If the grain and softness associated with film are crucial to your project, you’re not utterly out of luck. With the addition of a 320 video-processing program called Adobe After Effects and a $550 software add-on called CineLook (from DigiEffects), you can get very close to making video look like film. CineLook adds the grain, flecks, and scratches to taped footage, and plays with the color palette to make it look more like that of film. Another popular add-on called CineMotion (from the same company) adds subtle blur processing to make the motionof video look more like film, simulating 24-frames-per-second playback. (Needless to say, few iMovie fans go to that expensive extreme.)

What you can change with iMovie alone, however, is almost every remaining element of the picture.
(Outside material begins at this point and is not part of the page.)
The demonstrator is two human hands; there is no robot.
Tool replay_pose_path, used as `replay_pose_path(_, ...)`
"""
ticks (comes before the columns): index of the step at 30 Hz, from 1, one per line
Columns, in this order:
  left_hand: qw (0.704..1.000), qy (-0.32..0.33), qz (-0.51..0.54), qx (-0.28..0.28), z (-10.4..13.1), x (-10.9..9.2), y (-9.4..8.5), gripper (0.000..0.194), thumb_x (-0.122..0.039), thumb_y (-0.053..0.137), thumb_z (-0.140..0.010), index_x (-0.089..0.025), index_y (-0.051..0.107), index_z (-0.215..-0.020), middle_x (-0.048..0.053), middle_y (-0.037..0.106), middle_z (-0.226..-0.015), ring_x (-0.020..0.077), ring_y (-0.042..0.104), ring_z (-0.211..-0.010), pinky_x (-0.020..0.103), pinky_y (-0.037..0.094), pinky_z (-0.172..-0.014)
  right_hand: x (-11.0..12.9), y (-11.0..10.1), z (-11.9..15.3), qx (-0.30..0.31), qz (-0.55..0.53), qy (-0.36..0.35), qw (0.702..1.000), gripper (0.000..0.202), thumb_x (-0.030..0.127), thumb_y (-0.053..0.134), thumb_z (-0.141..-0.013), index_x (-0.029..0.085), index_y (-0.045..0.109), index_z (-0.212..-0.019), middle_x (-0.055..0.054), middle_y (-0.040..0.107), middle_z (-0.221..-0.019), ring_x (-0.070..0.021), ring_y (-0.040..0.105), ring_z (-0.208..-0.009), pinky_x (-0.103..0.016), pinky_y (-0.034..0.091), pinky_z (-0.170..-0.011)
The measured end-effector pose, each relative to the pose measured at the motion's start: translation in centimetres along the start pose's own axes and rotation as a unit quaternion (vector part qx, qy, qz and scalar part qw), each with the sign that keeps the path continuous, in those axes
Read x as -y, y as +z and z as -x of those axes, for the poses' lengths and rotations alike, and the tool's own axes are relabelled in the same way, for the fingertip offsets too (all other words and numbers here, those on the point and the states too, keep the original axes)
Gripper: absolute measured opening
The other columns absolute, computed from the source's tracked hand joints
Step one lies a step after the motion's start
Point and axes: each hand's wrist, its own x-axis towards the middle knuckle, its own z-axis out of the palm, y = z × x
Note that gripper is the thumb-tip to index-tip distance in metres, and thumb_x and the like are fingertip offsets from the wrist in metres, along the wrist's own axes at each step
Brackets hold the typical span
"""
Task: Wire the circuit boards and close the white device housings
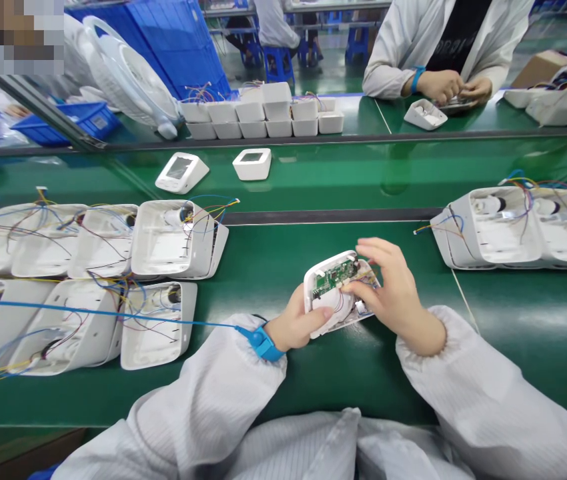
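Above the green bench, a white plastic cover (324,324) is held tilted, its inner side facing me. A green circuit board (336,275) sits along its upper part, with thin wires running from it. My left hand (299,321) is closed round the cover's lower left side, thumb on the inner face. My right hand (392,293) is at the cover's right side. Its thumb presses near the wires below the board, and its fingers curve over the top right edge. Whether a small plug is under that thumb cannot be seen. A blue wrist strap (266,343) circles my left wrist.
White housings (163,247) with loose wires stand in rows at left; more housings (506,227) stand at right. Two white units with screens (182,172) lie beyond the dark rail. A blue cord (113,312) crosses the left side. A co-worker (443,83) works opposite, near a fan (131,77).
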Motion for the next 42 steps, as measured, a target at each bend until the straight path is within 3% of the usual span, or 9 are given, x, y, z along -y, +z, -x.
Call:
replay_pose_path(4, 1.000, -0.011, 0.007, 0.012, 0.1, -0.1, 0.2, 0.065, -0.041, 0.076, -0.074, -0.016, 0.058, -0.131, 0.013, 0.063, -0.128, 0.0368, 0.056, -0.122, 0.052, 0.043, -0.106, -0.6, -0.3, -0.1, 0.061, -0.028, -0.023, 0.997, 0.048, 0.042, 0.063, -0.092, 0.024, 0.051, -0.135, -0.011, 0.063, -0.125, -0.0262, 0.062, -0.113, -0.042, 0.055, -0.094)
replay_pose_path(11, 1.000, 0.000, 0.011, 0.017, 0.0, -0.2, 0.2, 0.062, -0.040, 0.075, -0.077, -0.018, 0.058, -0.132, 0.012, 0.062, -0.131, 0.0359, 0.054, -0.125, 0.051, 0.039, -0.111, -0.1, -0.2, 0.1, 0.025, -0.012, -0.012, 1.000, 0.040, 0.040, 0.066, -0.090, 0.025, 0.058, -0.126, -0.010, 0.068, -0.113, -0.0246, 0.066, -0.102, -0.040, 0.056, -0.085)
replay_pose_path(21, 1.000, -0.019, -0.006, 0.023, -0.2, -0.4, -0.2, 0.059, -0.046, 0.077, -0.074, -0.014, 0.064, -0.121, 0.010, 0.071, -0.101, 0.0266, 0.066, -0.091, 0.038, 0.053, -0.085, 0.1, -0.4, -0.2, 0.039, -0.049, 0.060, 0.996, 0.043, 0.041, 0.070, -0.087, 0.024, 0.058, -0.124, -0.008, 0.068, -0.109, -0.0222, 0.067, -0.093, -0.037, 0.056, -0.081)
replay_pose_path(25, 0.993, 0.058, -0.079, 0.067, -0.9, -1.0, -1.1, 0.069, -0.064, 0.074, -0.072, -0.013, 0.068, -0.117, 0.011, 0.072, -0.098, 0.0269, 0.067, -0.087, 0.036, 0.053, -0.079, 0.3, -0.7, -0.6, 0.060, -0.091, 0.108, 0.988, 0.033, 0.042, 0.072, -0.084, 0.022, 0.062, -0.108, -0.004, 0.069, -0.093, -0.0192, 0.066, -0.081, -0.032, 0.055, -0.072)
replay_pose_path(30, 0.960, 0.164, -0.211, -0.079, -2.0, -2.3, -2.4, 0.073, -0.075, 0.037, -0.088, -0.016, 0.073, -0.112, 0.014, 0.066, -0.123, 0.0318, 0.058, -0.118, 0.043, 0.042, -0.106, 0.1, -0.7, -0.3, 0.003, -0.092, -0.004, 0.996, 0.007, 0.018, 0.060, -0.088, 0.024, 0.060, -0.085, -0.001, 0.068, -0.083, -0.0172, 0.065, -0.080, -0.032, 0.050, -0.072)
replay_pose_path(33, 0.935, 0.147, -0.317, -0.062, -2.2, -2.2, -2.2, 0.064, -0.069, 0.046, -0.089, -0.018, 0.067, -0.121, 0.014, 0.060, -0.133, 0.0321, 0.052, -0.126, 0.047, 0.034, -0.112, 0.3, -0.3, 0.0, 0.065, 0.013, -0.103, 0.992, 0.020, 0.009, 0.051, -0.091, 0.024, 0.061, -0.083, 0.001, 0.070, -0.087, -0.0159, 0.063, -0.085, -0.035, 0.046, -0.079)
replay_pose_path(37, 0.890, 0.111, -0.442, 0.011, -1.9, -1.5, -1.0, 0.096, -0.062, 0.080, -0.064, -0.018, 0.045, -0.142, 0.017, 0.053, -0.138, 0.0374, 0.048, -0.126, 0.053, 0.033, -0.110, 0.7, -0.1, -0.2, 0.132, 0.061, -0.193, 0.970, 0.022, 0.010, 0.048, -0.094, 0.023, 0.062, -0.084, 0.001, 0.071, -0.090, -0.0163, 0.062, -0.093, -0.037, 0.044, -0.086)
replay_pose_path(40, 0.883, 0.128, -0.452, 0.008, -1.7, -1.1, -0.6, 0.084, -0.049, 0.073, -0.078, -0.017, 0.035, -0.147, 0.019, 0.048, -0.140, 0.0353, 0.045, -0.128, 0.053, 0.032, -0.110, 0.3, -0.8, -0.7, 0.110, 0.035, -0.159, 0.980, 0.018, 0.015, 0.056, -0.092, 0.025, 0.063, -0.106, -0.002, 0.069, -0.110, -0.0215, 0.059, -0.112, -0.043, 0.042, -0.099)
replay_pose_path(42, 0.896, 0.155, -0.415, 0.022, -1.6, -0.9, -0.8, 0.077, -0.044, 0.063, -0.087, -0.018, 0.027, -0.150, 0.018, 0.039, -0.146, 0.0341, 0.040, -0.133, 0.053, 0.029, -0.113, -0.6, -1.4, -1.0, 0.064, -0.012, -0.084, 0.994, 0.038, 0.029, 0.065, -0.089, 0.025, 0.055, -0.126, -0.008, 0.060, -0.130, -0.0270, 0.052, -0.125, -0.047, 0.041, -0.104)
Some of the advice in this chapter requires additional equipment; some simply requires new awareness. Overall, however, the tips in this chapter should take you a long way into the world of professional cinematography.

The Very Basics

If you’re using a camcorder for the first time, it’s important to understand the difference between its two functions: as a camera and as a VCR.

The most obvious knob or switch on every camcorder lets you switch between these two modes (plus ...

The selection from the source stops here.